The Honorable William O. Douglas went to Columbia Law School, taught at Yale, and found his way to the U.S. Supreme Court as an Associate Justice, courtesy of FDR.
He was a hero of mine. I wanted to clerk for him but he said he only took on clerks from out west from whence he came. This is not to say I would have gotten the clerkship if he got his law clerks from New York, from his alma mater and the 2nd Circuit Court of Appeals.
I wish Justice Douglas were alive today to write and speak to the nomination of Judge Brett Kavanaugh. He would surely join former Associate Justice John Paul Stevens, a Nixon appointee, who objected to Kavanaugh, as unfit for service as an Associate Justice because, in large part, of Kavanaugh’s express partisan bias.
Douglas wrote “Points of Dissent” when I was young but still smart enough to get his meaning.
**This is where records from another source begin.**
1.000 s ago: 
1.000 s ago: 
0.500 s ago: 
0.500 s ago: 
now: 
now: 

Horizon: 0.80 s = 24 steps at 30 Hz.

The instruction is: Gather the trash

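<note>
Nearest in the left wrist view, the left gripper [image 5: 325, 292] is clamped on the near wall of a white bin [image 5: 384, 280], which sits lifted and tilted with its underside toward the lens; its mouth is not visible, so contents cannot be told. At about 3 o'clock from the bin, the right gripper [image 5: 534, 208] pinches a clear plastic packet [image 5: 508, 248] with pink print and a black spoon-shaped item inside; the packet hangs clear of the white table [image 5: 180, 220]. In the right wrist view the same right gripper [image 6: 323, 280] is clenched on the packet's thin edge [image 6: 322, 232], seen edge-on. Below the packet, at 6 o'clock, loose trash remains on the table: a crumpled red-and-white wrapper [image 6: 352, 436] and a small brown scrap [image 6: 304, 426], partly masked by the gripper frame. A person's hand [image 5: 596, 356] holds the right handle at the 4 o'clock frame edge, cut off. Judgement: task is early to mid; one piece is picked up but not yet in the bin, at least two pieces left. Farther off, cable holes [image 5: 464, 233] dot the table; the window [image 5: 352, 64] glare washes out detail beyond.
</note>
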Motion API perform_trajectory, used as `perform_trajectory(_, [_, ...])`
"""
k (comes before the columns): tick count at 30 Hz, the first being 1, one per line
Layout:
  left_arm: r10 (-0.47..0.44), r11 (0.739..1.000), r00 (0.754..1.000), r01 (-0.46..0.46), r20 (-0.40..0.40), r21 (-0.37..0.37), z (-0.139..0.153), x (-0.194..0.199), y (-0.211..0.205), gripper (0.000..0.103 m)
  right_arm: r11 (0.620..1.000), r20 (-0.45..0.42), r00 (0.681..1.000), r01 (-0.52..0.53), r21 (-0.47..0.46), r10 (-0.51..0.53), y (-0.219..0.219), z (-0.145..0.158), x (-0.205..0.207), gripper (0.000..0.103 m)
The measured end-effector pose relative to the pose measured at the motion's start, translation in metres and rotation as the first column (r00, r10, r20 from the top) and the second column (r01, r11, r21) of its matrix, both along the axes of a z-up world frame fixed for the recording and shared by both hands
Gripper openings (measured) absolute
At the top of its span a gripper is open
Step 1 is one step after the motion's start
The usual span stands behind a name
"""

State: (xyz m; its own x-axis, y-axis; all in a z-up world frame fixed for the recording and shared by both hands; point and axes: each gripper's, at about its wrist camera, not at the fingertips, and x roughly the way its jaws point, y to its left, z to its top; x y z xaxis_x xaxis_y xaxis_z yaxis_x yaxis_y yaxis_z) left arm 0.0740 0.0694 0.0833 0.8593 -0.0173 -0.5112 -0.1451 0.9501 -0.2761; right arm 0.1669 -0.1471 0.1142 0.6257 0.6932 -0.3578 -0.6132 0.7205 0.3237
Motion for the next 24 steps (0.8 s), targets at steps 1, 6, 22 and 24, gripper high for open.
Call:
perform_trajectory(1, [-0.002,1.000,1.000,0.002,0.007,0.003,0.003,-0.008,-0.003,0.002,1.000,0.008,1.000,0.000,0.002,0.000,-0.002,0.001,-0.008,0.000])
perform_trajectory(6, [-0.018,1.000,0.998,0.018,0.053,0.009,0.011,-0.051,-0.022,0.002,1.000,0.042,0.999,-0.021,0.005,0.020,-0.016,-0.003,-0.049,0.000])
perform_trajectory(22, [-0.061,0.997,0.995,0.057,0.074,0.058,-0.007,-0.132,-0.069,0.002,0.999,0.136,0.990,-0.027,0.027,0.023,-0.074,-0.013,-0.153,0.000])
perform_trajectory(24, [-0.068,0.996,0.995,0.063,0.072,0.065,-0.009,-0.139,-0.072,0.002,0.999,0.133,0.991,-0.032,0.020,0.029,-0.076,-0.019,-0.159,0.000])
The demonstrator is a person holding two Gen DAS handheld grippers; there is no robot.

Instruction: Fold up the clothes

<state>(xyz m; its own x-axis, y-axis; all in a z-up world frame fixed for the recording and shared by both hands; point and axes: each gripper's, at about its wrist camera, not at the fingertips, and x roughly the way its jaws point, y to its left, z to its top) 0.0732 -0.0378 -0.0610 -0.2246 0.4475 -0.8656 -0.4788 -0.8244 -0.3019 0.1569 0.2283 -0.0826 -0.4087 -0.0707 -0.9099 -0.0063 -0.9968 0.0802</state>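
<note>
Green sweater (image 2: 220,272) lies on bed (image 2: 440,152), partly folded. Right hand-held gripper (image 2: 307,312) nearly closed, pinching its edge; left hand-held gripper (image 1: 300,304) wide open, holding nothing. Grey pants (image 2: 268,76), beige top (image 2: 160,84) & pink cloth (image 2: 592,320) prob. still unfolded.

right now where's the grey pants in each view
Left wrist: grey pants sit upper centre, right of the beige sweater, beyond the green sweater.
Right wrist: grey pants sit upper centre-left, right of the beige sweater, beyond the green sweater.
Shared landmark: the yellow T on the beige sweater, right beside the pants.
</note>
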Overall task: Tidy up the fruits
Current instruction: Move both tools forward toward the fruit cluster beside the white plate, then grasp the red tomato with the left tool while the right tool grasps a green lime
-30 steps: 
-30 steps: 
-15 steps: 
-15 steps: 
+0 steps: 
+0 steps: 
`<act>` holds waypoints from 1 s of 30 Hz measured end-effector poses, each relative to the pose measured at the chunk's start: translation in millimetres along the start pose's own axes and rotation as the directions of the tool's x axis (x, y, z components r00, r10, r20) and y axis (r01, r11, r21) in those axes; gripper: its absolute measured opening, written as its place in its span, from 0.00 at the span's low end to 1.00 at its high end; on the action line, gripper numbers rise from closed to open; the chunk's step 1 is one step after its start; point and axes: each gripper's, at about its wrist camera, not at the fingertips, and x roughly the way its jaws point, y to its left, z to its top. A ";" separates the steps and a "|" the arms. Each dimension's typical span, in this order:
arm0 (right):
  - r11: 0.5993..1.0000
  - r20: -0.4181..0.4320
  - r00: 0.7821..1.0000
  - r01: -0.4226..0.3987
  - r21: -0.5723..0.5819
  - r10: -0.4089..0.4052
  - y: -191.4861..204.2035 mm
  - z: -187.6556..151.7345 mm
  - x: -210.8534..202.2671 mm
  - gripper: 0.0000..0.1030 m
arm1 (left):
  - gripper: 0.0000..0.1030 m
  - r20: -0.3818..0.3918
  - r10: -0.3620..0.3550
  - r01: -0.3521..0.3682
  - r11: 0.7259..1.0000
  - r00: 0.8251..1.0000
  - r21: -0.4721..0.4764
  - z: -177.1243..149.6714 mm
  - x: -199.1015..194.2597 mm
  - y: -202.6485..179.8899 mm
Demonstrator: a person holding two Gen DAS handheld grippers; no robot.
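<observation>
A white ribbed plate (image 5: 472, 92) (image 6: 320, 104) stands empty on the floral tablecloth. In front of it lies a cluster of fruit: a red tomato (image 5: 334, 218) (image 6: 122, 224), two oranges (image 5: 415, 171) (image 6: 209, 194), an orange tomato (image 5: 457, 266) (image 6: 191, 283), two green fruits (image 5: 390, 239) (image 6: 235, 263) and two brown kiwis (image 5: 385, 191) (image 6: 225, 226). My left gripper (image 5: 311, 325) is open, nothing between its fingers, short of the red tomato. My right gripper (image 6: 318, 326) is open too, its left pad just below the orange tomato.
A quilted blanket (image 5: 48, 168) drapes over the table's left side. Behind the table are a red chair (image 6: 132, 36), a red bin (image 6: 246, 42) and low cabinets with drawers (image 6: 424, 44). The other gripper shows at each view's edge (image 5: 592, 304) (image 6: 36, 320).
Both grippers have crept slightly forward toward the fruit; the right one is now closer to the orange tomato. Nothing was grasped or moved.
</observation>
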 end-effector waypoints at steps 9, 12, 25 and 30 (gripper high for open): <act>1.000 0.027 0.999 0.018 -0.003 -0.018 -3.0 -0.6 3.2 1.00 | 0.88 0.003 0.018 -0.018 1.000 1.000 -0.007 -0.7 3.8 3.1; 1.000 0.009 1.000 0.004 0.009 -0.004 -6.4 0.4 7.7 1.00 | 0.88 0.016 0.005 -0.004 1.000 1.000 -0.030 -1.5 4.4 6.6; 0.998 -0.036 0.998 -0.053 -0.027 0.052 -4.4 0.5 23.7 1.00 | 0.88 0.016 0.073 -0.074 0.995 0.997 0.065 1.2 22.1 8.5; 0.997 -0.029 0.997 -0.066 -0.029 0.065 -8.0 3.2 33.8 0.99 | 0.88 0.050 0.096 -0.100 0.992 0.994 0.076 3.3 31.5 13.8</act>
It was a discussion of the law and facts at the time, that is, in the 60s and early 70s.
It was about the right and scope of First Amendment “free speech” exertions.
Like then, to paraphrase Douglas’ article, we are suffering under “a climate of conformity” among the political class. It is dominated by “a narrow spectrum of social and political opinion,” almost entirely autocratic and discriminatory. It is a toxic condition sustained by slander, scapegoats, and entirely anti-intellectual. In effect, it pushes back individual rights and freedoms presumed to exist at law and in practice, but gravely endangered. Wrong-headed know-nothing politicians are dismantling and compromising historic institutions of government including our courts that the founders established in 1787.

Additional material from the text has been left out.